では、デジタル給与が導入されたら、私たちの暮らしにどのような変化があるのでしょうか。
■デジタル給与導入のメリット
給与は銀行口座などに振り込まれているという人が、ほとんどではないでしょうか。デジタルマネーで給与を受け取ることができると、口座振込の場合に比べて次のようなメリットが想定されます。
・決済サービスのチャージが不要になる
・企業の振り込みコストが削減される
デジタルマネーをよく利用する人の中には、銀行口座に振り込まれたお金を、改めてアプリの口座にチャージするのが面倒と感じる人もいるのではないでしょうか。給与が始めからデジタルマネーの口座に入金されていれば、移し替える手間がありません。
デジタルマネーを扱う資金移動業者への送金は、銀行などに比べて手数料が安く設定されていることが一般的です。そのため、多くの従業員に給与を振り込む企業側にとっては、手数料のコストを削減しやすくなります。
■デジタル給与のデメリット
デジタル給与の欠点や、注意点は以下のようなことが考えられます。
・口座残高は100万円までの上限あり
・セキュリティや個人情報保護に関する懸念
・現時点では、資金移動業者の補償に対する共通の規定が存在しない
デジタル給与支払いの対象となる資金移動業者は、法規制により、ユーザーのアカウントにおける残高は100万円を上限としなければいけないと定められています。給与では毎月数十万円単位の入金が想定されることもあり、上限に達しやすいことに注意が必要です。
企業のデータや個人情報が集まりやすくなるため、セキュリティや個人情報の保護についても懸念が残っているとの指摘があります。また、資金移動業者が倒産した際の補償や不手際が起こった場合の払い戻しの共通の規定が、2022年現在では存在していないことにも注意が必要です。
■効率良くキャッシュレス決済を利用する方法
デジタル給与の導入をきっかけにキャッシュレス決済を始めようと考える人もいるのではないでしょうか。

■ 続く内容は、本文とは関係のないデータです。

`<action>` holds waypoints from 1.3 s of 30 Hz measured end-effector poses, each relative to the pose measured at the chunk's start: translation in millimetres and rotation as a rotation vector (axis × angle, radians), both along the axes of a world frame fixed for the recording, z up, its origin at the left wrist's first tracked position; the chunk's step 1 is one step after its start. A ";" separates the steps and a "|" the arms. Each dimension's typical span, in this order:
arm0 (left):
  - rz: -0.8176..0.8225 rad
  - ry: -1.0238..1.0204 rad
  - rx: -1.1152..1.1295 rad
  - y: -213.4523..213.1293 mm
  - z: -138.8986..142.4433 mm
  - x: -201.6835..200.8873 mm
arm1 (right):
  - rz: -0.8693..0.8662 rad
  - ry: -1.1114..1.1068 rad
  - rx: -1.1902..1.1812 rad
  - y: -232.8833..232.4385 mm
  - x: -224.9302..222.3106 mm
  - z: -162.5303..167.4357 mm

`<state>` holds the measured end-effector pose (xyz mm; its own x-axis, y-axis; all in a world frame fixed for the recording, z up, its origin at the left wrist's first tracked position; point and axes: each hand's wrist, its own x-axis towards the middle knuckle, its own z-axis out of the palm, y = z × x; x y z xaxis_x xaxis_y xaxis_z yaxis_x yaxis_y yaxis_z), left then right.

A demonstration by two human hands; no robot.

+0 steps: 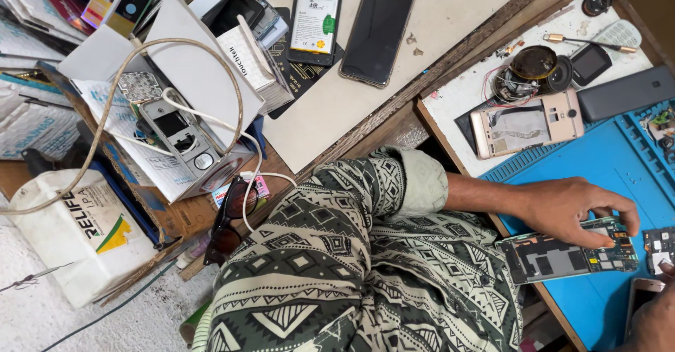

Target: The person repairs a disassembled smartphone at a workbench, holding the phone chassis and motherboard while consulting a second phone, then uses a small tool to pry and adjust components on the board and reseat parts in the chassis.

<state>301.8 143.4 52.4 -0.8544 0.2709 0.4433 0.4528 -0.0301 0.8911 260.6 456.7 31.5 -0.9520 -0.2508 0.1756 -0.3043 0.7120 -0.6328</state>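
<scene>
Your left hand (573, 208) is pinching down on a gutted phone chassis (566, 256) that lies flat on the blue repair mat (605, 162) at the near right. The chassis shows bare grey metal framing, with a green-blue circuit board exposed at its right end. Your right hand (654, 317) is mostly cut off at the bottom right corner beside a pinkish phone (641, 293), so you can't tell its grip. Farther back sits a rose-gold phone shell (524, 123).

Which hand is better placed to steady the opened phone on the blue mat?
Left. The left hand already holds the opened phone at its circuit-board end; the right hand sits at the picture's corner, off that phone.
</scene>
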 end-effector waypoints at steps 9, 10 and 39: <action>-0.002 -0.018 0.027 -1.8 -5.9 -13.3 | -0.196 0.047 0.195 3.5 4.1 -7.4; -0.008 -0.018 0.017 -0.7 -6.5 -13.9 | -0.260 0.004 0.162 3.3 6.2 -7.7; -0.073 0.115 -0.001 12.0 3.8 -12.1 | 0.146 -0.287 -0.894 9.5 5.1 0.1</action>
<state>289.7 155.4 56.1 -0.7763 0.3309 0.5365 0.5484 -0.0653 0.8337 265.7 466.3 31.7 -0.9586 -0.2563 0.1241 -0.1001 -0.1047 -0.9895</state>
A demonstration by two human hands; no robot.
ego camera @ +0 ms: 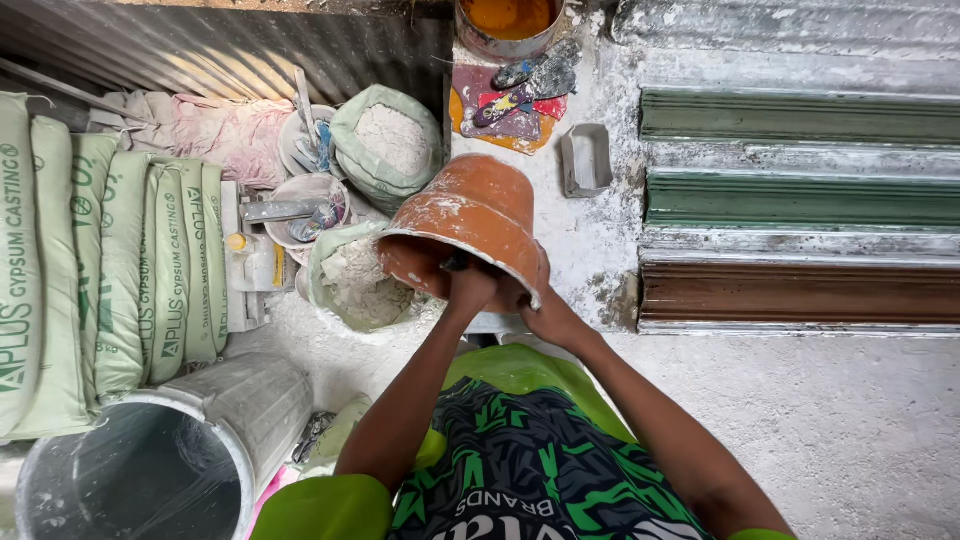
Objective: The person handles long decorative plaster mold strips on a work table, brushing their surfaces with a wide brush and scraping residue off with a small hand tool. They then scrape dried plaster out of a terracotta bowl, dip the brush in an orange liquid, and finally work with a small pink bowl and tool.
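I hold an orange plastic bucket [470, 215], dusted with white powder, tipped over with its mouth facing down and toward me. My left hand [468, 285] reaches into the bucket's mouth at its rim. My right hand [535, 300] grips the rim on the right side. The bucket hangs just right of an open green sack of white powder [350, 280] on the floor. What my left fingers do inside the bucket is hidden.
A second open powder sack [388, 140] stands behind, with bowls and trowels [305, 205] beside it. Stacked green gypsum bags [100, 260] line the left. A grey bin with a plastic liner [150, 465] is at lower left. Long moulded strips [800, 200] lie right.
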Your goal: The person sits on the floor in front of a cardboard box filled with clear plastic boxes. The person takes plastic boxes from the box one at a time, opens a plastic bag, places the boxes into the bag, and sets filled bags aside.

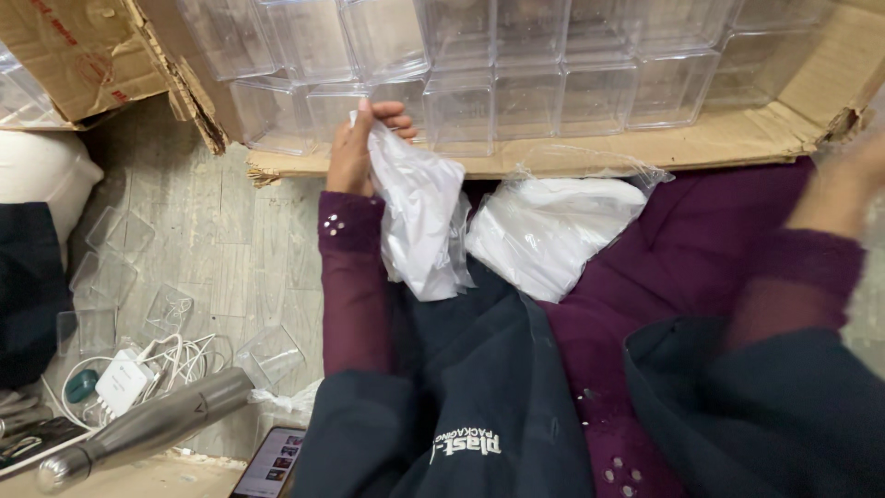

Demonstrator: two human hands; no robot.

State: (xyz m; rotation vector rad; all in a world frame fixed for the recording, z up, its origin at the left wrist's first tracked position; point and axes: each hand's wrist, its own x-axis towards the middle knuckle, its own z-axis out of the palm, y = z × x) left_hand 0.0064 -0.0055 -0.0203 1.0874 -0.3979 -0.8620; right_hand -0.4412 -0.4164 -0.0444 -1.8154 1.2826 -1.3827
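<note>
The left hand (355,148) is closed around the top of one soft white plastic bag (419,217), which hangs limp and crinkled down to the person's lap. The right hand (853,175) is blurred at the picture's right edge, and whether it is open or closed cannot be told. One clear plastic packet (553,226) stuffed with folded white sheets lies on the purple lap just beside the hanging bag. Ahead stands a torn cardboard box (645,152) on its side, filled with rows of clear, rigid, square-sided plastic containers (525,92), too many to count surely. On the grey wooden floor (240,249) to the left lie about six loose clear lids (120,235), one white charger (120,383) with coiled cable, one smooth metal bottle (152,429) and one phone (272,461).
</note>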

せっかくキャッシュレス決済を使うなら、できるだけ上手に活用したいですよね。効率良く利用するためのコツをご紹介します。
●キャッシュレス決済は自分に合ったものを選ぼう
大幅なポイント還元やキャンペーンにつられて、新しいキャッシュレス決済を使い始めたとしても、自分がよく行く店が対応していなかったり、ポイントを貯めても使い道がなかったりすると意味がありません。
スーパーやコンビニなど、自分が普段よく行くお店で使えるのか、貯めたポイントはどこで使えるのか確認して、自分に合った方法を選ぶことが大切です。
●ポイントを貯めよう
キャッシュレス決済の長所を最大限に活かすには、やはりポイントをしっかり貯めたいですね。普通に使うだけでも貯まりますが、少し工夫することでより多くのポイントを貯められます。
・ポイントを貯める工夫1.キャンペーンを利用する
多くのキャッシュレス決済サービスでは、多くのポイントが還元されるキャンペーンを頻繁に開催しています。
「毎月〇日」など特定の日がお得になったり、「事前にエントリーしたら」といった条件付きでお得になったりします。参加できるキャンペーンがないか、サイトやアプリでこまめに情報をチェックしておきましょう。
・ポイントを貯める工夫2.ポイントの2重取り、3重取りを狙う
上級者向けかもしれませんが、例えば「特定のクレジットカードを、相性の良いスマホ決済アプリに連携させて支払い、支払い時にそのお店限定のポイントカードも一緒に提示する」というように複数の支払い方法を組み合わせることで、1回のお買い物でポイントを2重取り、3重取りできることがあります。
キャッシュレス決済に慣れてきたら、このような裏技的な方法も試すのもいいでしょう。たかがポイントと思うかもしれませんが、年間数万円単位で貯めることもできるので、意外と大きいですよ。
■デジタル給与制度のメリット・デメリットをしっかり理解しておこう
これまでキャッシュレス決済をあまり使っていなかったという人にとっても、デジタル給与の導入をきっかけに、利用してみる機会になるかもしれません。
ただし、セキュリティや個人情報の管理については注意が必要です。いずれにしても今後デジタル給与の制度を利用する場合は、メリットとデメリットをよく理解しておきましょう。